→ **Saved data entries**:
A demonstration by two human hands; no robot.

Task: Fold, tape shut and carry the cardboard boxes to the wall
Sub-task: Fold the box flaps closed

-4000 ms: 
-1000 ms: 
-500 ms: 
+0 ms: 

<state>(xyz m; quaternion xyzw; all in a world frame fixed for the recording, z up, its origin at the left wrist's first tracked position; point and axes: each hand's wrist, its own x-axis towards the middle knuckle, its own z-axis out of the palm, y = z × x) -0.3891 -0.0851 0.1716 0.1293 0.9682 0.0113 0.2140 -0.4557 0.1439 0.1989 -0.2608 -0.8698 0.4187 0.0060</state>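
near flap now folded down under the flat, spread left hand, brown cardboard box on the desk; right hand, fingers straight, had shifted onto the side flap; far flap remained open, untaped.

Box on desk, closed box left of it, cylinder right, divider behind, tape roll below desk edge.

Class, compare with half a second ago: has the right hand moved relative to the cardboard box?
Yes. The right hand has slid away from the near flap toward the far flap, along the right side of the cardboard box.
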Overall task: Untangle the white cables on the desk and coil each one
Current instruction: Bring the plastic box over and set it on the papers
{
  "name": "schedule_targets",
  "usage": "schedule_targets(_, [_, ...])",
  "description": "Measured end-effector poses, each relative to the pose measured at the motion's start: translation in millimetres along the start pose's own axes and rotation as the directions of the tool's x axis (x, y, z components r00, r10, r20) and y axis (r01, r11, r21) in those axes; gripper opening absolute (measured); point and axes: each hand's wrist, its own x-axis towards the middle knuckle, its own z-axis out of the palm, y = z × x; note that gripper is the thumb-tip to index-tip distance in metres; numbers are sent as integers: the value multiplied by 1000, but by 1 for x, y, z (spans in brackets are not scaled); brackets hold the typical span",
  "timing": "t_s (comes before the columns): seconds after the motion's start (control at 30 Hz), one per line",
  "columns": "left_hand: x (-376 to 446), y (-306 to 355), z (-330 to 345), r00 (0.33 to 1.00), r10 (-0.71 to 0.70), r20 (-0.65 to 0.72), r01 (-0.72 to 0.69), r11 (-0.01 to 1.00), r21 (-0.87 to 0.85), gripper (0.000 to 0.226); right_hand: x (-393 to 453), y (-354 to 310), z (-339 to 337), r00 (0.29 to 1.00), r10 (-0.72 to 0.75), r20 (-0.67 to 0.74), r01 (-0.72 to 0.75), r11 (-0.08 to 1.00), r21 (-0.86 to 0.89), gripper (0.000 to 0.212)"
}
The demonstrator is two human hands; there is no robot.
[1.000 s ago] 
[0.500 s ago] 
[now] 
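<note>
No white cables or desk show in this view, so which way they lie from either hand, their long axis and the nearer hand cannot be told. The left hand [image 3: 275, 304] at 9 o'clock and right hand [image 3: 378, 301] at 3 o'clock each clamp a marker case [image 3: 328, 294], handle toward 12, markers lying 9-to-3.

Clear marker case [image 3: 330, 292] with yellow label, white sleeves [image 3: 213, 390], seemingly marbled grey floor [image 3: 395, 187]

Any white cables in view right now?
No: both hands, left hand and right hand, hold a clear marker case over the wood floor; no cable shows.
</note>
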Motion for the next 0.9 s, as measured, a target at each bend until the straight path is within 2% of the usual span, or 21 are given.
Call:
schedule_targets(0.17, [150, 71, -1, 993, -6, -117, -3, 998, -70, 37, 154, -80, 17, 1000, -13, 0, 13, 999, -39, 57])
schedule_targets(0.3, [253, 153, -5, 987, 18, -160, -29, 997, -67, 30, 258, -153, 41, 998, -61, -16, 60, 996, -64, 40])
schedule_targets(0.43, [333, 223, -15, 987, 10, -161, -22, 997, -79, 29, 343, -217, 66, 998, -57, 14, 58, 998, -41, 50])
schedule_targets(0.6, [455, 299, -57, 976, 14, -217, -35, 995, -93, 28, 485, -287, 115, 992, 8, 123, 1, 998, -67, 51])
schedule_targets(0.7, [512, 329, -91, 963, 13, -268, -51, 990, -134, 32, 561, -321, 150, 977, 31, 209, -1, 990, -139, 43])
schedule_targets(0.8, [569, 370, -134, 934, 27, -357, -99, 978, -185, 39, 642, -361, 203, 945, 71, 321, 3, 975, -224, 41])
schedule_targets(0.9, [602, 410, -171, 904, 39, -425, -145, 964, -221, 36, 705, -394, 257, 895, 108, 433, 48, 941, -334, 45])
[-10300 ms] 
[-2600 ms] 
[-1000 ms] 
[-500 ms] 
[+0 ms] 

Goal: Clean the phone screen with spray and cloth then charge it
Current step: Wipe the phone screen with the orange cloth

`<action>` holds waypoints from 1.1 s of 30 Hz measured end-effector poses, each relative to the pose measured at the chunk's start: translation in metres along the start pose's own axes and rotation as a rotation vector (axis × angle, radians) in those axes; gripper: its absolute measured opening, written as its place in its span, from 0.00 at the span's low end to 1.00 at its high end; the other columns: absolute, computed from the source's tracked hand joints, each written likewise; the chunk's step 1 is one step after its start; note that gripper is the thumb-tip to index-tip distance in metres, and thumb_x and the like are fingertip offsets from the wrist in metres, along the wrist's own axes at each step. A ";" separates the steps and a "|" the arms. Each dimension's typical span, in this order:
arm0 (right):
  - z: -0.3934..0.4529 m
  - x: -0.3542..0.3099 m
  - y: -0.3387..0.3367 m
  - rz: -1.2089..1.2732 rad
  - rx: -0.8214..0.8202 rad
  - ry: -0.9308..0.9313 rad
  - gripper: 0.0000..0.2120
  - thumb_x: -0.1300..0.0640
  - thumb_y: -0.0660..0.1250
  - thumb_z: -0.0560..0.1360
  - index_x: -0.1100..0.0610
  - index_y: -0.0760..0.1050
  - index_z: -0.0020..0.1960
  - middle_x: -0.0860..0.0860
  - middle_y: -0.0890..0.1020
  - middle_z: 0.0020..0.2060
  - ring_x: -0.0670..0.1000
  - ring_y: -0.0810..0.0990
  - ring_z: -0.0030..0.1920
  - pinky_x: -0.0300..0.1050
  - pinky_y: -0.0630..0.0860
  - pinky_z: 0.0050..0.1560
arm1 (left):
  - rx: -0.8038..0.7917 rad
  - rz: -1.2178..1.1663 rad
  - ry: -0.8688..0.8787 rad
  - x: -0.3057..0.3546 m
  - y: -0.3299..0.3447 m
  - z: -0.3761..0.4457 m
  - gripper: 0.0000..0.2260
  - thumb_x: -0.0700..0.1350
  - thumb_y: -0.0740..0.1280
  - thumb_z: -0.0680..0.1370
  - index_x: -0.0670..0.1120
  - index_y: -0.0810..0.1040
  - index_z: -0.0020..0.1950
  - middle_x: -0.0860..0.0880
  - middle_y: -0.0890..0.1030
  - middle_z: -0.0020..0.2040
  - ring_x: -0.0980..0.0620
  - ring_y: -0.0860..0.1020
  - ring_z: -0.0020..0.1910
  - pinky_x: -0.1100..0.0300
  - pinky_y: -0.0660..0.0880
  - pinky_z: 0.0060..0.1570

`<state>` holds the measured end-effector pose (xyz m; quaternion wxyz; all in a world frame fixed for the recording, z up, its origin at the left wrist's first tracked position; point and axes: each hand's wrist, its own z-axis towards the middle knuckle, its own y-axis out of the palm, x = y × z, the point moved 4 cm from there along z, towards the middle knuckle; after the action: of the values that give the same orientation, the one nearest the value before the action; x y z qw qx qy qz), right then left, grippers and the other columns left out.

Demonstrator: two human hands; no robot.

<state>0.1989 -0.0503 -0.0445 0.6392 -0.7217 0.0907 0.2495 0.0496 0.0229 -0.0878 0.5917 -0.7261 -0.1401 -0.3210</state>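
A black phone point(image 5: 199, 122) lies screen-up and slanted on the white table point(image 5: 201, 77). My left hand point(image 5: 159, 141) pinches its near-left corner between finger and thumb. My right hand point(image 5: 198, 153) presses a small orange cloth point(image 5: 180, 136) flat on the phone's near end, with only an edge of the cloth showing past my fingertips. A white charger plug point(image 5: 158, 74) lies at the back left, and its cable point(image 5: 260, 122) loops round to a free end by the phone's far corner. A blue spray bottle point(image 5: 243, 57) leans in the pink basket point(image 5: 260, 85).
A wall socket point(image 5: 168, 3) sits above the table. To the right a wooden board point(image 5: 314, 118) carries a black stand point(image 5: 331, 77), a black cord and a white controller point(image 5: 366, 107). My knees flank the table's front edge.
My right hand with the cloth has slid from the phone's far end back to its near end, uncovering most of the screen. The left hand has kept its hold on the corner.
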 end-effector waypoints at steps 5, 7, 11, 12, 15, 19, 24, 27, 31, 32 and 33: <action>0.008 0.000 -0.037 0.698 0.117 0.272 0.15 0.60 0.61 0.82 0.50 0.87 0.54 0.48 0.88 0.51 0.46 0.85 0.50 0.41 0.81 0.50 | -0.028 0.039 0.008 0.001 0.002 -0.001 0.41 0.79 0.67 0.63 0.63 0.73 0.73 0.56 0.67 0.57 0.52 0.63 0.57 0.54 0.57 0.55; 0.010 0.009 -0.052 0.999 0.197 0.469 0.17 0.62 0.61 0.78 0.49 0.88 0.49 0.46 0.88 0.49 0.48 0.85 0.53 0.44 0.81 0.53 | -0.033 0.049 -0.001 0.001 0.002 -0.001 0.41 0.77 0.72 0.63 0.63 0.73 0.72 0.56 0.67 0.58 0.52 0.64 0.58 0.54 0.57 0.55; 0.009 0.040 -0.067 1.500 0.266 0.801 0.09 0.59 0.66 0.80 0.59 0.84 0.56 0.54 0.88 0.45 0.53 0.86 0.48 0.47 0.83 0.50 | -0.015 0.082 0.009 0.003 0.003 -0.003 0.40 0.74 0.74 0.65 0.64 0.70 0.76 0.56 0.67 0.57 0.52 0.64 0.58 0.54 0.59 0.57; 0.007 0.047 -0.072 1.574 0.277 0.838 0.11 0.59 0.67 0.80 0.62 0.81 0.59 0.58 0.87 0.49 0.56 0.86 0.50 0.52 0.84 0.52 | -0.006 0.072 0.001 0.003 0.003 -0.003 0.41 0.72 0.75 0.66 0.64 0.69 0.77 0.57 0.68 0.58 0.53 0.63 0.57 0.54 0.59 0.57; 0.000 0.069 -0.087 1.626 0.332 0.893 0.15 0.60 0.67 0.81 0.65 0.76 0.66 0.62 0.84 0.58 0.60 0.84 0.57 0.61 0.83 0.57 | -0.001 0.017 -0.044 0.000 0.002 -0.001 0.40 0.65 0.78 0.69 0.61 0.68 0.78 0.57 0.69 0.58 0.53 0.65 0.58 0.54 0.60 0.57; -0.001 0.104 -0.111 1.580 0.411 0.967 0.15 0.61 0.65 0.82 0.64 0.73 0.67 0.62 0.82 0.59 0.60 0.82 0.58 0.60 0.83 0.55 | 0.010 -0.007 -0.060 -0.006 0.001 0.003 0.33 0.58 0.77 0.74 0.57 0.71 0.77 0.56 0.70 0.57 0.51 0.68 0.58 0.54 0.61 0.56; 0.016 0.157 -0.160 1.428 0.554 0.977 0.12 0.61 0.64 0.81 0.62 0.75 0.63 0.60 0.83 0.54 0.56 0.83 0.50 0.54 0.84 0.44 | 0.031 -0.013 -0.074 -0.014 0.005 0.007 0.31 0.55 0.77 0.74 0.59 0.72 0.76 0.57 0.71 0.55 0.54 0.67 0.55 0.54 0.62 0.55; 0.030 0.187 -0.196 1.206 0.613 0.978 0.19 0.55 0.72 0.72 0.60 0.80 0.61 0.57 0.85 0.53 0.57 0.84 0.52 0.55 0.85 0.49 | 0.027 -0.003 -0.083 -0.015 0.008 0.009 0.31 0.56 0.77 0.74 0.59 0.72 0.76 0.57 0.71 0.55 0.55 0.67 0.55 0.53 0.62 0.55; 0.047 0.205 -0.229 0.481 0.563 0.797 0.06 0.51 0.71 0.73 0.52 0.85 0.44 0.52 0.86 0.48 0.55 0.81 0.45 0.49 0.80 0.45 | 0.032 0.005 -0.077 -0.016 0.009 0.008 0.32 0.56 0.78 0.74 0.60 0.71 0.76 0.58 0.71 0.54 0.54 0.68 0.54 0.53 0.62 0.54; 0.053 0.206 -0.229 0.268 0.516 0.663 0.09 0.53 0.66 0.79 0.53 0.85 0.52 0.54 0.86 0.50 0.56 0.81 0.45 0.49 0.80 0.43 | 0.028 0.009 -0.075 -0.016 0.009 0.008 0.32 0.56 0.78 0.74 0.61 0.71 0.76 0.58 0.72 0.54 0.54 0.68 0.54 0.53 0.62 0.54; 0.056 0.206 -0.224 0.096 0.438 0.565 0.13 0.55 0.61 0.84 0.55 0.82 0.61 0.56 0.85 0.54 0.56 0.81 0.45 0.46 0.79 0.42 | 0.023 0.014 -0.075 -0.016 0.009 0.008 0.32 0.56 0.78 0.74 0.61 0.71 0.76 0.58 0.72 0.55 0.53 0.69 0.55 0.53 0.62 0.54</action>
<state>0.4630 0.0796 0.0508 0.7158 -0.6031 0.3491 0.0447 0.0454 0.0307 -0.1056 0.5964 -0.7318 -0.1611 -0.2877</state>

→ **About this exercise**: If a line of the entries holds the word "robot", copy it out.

→ **Output of the task**:
A demonstration by two human hands; no robot.
The demonstrator is two human hands; there is no robot.
Demonstrator: two human hands; no robot.

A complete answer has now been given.